EXHIBIT 5
OPINION OF FABIAN & CLENDENIN AS TO
THE LEGALITY OF THE SHARES BEING REGISTERED
September 1, 2000
Digitalpreviews.com, Inc.
7408 Comstock Circle
Salt Lake City, Utah 84121
Re: Registration and Issuance of Digitalpreviews.com, Inc. Common
Stock and Warrants to Public Investors
Dear Mr. Shamy:
This firm has acted as counsel to Digitalpreviews.com, Inc., a Nevada
corporation ("the Company"), in connection with its registration of 125,000
units with each unit consisting of one share of common stock, one A warrant and
one B warrant (the "Securities") for sale to the public through the Company's
Prospectus included within its Registration Statement on Form SB-2 as filed with
the Securities and Exchange Commission on or about September 1, 2000.
In connection with this representation, we have examined the originals,
or copies identified to our satisfaction, of such minutes, agreements, corporate
records and filings and other documents necessary to our opinion contained in
this letter. The firm has also relied as to certain matters of fact upon
representations made to us by officers and agents of the Company.
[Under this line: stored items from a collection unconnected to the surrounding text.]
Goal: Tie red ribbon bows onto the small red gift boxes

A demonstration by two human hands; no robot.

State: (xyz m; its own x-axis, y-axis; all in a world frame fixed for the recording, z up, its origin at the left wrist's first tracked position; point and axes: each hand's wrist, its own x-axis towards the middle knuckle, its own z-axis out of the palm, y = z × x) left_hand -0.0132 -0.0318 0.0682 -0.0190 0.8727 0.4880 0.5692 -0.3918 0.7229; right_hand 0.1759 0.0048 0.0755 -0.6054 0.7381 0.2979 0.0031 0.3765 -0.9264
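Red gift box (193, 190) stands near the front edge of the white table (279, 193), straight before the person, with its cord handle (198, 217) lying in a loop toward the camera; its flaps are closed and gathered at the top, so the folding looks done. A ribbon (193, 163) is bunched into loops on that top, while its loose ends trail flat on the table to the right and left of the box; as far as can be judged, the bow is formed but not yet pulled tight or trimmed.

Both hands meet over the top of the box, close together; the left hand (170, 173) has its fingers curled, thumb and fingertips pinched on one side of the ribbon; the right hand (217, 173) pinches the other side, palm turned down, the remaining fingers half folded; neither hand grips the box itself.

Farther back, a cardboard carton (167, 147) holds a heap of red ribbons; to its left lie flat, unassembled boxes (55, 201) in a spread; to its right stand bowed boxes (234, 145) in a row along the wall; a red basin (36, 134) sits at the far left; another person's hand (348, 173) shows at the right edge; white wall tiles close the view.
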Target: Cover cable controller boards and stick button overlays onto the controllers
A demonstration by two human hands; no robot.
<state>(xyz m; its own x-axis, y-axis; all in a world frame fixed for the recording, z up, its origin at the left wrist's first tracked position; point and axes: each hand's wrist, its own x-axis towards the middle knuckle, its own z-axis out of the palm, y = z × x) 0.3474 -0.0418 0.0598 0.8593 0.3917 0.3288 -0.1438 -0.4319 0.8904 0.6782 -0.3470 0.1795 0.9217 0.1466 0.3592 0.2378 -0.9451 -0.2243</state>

Based upon and
in reliance on the foregoing, it is our opinion that:
1. The Company has been duly incorporated and is validly existing and
in good standing as a corporation under the laws of the State of Nevada; and has
full corporate power and authority to own its properties and conduct its
business as described in the Prospectus referred to above.
2. When issued and distributed to the purchasers thereof, the
Securities will be duly and validly issued and will be fully paid and
nonassessable.
3. The shareholders of the Company have no pre-emptive rights to
acquire additional Securities of the Company.
The firm hereby consents to the use of its name in the Prospectus and
therein being disclosed as counsel to the Company in this matter.